- [Exercise]:
Print out the data that follows exactly, character for character, apart from the pictures.

- [Provided data]:

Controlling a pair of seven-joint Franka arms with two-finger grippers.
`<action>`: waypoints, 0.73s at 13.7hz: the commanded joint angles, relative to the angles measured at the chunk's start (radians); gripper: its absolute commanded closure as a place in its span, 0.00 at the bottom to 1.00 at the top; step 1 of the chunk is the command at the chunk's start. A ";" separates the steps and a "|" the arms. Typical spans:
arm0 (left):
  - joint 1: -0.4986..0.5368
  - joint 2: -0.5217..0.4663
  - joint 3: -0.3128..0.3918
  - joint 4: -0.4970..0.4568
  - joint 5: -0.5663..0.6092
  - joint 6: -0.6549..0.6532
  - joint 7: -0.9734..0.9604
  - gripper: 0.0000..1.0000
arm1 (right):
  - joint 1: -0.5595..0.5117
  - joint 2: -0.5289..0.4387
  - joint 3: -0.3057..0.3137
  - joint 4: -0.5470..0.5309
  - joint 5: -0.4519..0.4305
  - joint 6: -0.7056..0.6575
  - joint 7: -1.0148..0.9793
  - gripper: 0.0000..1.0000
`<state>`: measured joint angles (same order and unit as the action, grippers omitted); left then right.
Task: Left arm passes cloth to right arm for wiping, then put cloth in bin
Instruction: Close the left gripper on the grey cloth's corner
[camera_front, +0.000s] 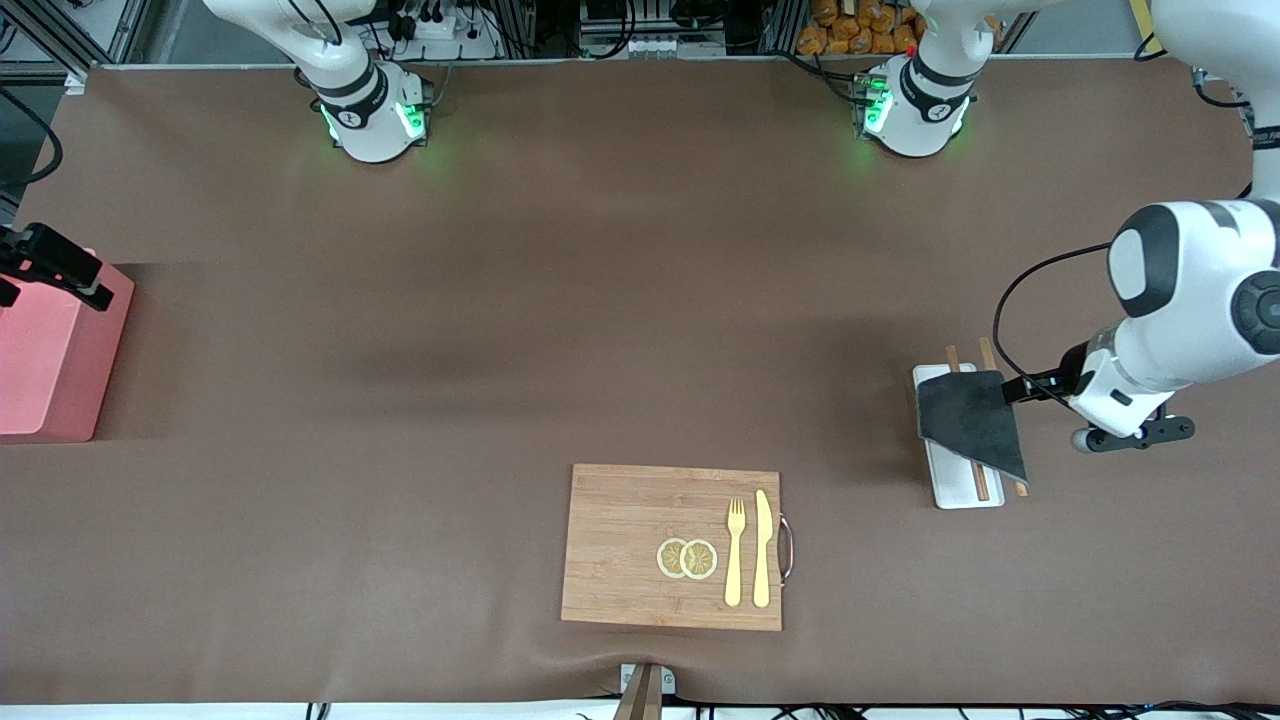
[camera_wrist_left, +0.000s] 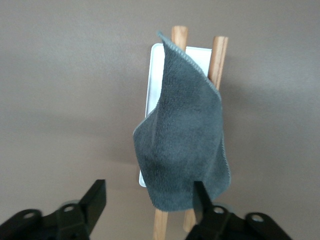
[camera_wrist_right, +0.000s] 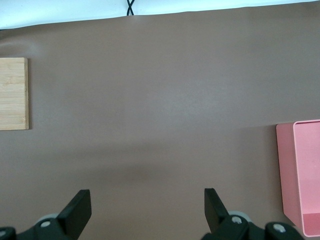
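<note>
We found the cloth (camera_wrist_left: 182, 140) draped over the white tray (camera_front: 958, 480) and chopsticks (camera_front: 982, 420), directly ahead of the open left end effector (camera_wrist_left: 149, 202); the right end effector (camera_wrist_right: 147, 210), fingers also apart, waited over the bin (camera_front: 50, 350).

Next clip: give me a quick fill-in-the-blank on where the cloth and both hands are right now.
1. The cloth lies draped over two wooden sticks and a white ___.
2. The left hand, at the cloth's edge, has its fingers ___.
3. On the board, the fork lies between the lemon slices and the ___.
4. The right hand, open, hangs by the pink ___.

Missing words: tray; open; knife; bin.
</note>
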<state>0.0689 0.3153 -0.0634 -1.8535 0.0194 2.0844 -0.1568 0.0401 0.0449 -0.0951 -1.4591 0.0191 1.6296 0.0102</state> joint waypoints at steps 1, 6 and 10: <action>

- [Response below]:
Controlling a pair of seven-joint Franka arms with two-finger grippers.
`<action>`: waypoints, 0.73s at 13.7hz: the commanded joint angles, relative to the angles measured at the chunk's start (radians); gripper: its absolute commanded closure as a place in its span, 0.00 at the bottom to 1.00 at the top; step 1 of the chunk is the command at the chunk's start. A ";" separates the steps and a "|" the arms. Typical spans:
arm0 (left):
  - joint 1: -0.4986..0.5368
  - joint 2: -0.5217..0.4663
  - joint 3: -0.3128..0.3918
  - joint 4: -0.4970..0.4568
  - joint 5: -0.5663..0.6092
  - joint 6: -0.6549..0.6532
  - joint 7: -0.9734..0.9604
  - gripper: 0.0000..1.0000
arm1 (right):
  - joint 1: -0.5595..0.5117
  - joint 2: -0.5289..0.4387
  - joint 3: -0.3057..0.3137
  - joint 4: -0.5470..0.5309
  - joint 5: -0.4519..0.4305
  - joint 6: -0.7056..0.6575
  - joint 7: -1.0148..0.9793
  - gripper: 0.0000..1.0000
`<state>`: measured joint angles (same order and unit as the action, grippers omitted); left then right.
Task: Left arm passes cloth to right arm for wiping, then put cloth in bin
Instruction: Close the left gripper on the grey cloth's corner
[camera_front, +0.000s] 
[camera_wrist_left, +0.000s] 
[camera_wrist_right, +0.000s] 
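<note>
We found the cloth (camera_wrist_left: 182, 140) draped over the white tray (camera_front: 958, 480) and chopsticks (camera_front: 982, 420), directly ahead of the open left end effector (camera_wrist_left: 149, 202); the right end effector (camera_wrist_right: 147, 210), fingers also apart, waited over the bin (camera_front: 50, 350).

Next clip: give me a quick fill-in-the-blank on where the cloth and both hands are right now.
1. The cloth lies draped over two wooden sticks and a white ___.
2. The left hand, at the cloth's edge, has its fingers ___.
3. On the board, the fork lies between the lemon slices and the ___.
4. The right hand, open, hangs by the pink ___.

Missing words: tray; open; knife; bin.
</note>
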<state>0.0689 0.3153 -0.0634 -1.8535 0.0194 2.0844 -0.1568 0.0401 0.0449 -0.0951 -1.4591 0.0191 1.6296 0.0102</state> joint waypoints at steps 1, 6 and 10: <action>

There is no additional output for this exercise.